Fund management's moral hazard

According to Arena's Daniel Zwirn, "nothing is ever good all the time." If that's true, then fund managers who are dedicated to specific strategies (that's 99% of the private capital industry) will eventually face moral hazard when marketing their wares. And if that's true, so is the corollary: only strategically foot-loose managers can be: i) faithful fiduciaries and ii) contrarian. You might think, well LBOs have done pretty well so far. But maybe you are confusing 25 years with 'forever'.

Watered-down private equity: good enough for the masses?

Henry Freeman has spent his career at the nexus of public and private markets, and this episode takes a sharp look at the latest schemes to help "democratise" private equity - namely the UK's LTAFs and European ELTIFs.
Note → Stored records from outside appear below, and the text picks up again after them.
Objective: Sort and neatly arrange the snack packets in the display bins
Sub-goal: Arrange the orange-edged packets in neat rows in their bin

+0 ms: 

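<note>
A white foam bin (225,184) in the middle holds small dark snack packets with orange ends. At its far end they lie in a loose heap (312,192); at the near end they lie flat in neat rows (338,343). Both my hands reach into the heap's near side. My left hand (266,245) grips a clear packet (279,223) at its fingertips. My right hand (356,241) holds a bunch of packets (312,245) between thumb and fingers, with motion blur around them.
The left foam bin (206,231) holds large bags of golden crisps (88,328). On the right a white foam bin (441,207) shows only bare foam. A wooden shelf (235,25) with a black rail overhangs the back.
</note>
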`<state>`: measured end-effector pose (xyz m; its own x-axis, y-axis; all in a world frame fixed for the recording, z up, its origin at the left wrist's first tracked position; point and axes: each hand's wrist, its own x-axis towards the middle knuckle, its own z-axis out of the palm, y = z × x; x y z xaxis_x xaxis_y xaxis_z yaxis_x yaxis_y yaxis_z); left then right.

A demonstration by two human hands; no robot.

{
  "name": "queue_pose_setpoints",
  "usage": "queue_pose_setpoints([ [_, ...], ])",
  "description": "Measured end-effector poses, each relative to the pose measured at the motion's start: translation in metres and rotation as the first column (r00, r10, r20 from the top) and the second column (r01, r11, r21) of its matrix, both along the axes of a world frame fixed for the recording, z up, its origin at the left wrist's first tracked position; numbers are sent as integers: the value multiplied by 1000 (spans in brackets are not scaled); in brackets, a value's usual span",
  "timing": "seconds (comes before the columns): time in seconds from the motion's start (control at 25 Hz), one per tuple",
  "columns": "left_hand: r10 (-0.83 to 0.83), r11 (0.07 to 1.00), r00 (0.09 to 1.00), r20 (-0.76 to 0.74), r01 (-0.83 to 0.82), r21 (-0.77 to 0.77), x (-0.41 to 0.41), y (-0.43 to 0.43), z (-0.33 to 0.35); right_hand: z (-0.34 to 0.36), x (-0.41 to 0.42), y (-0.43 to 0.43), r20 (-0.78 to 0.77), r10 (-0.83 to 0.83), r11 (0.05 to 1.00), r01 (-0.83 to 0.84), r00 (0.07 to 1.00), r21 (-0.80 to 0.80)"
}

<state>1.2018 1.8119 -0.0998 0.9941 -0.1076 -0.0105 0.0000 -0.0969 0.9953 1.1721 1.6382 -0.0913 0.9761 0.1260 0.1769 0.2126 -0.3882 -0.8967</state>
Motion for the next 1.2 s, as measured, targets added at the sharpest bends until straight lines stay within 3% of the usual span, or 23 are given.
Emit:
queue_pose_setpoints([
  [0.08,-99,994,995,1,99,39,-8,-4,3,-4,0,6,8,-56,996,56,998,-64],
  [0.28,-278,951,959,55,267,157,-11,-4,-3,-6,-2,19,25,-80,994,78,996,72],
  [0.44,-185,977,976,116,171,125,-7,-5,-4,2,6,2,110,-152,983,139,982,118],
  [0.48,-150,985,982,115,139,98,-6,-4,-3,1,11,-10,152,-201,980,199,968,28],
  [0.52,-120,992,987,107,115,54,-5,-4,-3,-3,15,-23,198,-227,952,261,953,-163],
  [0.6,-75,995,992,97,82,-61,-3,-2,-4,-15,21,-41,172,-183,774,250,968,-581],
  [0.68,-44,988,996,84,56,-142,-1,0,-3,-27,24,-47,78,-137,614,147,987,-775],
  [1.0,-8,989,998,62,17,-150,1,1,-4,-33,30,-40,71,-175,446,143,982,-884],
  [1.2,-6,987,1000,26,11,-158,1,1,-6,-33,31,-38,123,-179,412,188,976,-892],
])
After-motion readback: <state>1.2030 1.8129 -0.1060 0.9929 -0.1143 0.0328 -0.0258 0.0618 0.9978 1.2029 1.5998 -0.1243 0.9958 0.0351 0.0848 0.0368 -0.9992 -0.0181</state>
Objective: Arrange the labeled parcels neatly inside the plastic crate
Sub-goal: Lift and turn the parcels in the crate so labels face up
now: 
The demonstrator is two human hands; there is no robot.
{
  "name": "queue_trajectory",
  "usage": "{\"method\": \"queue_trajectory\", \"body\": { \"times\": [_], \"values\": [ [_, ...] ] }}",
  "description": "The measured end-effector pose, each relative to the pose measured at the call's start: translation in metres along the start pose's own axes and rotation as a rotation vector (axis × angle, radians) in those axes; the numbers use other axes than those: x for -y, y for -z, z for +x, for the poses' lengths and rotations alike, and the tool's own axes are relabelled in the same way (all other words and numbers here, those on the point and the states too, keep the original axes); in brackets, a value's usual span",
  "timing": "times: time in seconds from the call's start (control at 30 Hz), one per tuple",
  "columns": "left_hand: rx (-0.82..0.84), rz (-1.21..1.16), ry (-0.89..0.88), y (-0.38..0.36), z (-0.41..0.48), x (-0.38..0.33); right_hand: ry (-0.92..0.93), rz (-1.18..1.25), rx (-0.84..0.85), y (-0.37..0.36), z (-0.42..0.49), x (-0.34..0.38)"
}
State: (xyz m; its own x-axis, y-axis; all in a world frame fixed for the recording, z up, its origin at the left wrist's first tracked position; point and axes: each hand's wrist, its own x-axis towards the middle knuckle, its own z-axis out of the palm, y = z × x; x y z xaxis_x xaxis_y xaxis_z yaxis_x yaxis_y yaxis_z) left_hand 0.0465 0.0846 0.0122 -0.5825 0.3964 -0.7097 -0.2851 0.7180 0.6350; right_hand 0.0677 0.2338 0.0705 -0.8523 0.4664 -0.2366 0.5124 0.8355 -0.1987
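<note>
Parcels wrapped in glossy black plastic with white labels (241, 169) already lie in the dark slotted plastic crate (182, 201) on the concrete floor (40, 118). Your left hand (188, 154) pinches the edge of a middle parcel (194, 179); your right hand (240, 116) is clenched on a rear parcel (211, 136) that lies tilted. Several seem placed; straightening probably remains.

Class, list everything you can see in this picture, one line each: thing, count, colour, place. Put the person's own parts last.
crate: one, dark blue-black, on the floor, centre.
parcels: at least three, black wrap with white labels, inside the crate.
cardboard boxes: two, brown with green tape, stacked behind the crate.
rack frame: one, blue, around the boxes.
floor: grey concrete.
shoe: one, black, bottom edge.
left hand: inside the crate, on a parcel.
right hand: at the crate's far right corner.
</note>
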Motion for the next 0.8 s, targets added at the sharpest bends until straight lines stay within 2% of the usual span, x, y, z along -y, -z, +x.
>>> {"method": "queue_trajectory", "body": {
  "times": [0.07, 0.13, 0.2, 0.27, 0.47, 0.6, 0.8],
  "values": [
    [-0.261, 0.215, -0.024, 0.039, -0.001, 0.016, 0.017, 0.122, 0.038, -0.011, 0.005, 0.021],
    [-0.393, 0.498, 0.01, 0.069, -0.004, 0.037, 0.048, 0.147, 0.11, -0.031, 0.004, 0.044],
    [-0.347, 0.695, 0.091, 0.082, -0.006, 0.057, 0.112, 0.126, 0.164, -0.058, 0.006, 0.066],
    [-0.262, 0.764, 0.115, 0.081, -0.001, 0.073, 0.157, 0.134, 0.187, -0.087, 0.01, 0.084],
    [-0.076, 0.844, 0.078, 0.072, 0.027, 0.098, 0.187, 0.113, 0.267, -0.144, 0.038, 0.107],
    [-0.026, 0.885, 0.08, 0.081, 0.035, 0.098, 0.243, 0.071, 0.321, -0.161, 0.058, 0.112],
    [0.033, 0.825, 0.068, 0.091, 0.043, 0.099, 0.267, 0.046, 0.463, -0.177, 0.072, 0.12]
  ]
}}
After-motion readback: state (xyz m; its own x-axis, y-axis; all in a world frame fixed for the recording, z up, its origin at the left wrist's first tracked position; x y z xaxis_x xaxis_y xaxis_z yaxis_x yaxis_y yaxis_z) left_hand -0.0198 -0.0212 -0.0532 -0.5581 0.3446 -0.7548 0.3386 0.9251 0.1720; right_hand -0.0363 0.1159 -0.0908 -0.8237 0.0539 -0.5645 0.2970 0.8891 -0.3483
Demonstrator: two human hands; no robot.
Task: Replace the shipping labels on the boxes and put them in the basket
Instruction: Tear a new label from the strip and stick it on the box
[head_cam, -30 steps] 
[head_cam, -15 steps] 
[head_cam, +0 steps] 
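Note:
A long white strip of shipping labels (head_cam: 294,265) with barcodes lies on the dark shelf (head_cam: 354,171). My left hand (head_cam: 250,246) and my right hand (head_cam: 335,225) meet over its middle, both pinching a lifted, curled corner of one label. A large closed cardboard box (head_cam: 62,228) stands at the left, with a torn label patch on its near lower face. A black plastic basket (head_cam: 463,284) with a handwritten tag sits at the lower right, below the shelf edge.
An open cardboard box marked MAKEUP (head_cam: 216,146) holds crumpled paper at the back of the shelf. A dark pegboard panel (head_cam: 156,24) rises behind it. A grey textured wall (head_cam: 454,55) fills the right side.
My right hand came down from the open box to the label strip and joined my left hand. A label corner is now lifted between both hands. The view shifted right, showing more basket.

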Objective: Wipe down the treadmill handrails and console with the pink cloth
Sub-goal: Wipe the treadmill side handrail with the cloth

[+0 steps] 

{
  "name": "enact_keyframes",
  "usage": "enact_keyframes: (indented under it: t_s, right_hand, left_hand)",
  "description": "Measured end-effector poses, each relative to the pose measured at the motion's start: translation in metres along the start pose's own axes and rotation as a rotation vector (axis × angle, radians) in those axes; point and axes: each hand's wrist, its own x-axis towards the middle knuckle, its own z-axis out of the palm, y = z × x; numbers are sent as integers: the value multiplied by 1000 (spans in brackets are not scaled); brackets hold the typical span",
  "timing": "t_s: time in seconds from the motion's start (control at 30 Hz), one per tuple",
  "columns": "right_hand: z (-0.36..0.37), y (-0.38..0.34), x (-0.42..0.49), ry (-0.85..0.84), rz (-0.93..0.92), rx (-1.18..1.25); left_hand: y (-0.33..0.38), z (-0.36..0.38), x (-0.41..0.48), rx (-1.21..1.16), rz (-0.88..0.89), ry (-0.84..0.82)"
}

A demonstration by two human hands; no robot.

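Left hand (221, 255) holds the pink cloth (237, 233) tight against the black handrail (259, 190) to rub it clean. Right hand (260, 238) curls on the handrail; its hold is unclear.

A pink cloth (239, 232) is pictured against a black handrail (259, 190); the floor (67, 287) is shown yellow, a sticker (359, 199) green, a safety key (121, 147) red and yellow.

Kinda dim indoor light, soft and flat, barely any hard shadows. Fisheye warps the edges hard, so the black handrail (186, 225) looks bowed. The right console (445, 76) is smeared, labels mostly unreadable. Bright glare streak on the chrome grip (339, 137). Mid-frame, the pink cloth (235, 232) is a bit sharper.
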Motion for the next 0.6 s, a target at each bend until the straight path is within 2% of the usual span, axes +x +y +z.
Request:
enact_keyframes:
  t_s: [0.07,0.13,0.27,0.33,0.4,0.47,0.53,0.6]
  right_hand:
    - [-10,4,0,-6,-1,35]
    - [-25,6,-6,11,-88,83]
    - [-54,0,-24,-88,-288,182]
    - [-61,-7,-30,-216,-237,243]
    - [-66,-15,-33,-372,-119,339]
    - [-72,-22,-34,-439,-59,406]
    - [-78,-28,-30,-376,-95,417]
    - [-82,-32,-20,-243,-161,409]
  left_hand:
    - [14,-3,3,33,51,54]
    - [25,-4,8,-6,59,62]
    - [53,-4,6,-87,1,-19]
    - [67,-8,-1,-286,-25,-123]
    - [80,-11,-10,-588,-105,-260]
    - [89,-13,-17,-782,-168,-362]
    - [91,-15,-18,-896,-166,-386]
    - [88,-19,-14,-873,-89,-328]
Henry and Ross discuss whether they are merely sub-optimal fudges or ill-conceived accidents-waiting-to-happen. If only there were some tried-and-tested ways for punters and DC pensions to access private equity returns. Wait, there are.

Alphaville's idiots (that's everyone except them and their chums)

A reader who still subscribes to the FT sent us the latest Alphaville comment "Is private equity actually worth it?" A more pertinent question might be, is Alphaville actually worth it? But that would be a very short article. Its long-standing agenda, as everyone knows, is to convince the world's investment fiduciaries that they are dim-witted and being scammed. The argument is the same as ever: they start by pointing out truisms: calculating returns is complex; average returns are meaningless; big investors get a better a deal. Then conflate these with canards: it's just a levered bet on mid-cap equities; all interspersed with quotes from contrarian academic, Ludovic Philappou, who has some rather singular views about private equity (which doesn't make him wrong, necessarily.) It's surely true that rising interest rates will change the game. And maybe "nothing is ever good all the time" (see above). But this all misses the point. It's not private equity returns that have been fundamentally misunderstood. It's private equity risk.

Thomas Meyer seminal work, Beyond the J Curve, showed private equity and venture capital are not as risky as widely believed

Speaking of misunderstanding risk....

Could the century's biggest private equity opportunity be hiding in plain sight? Next week's episode is with Stephane Bacquaert of Africa focused buyout firm, Adenia Capital Partners. If you accept that private equity risk, per se, has been wildly exaggerated (as above), and can also see through ill-informed geographical bias, you might have the makings of genuine alpha. (And genuine impact, btw).

Tune in next Thursday and expand your horizons!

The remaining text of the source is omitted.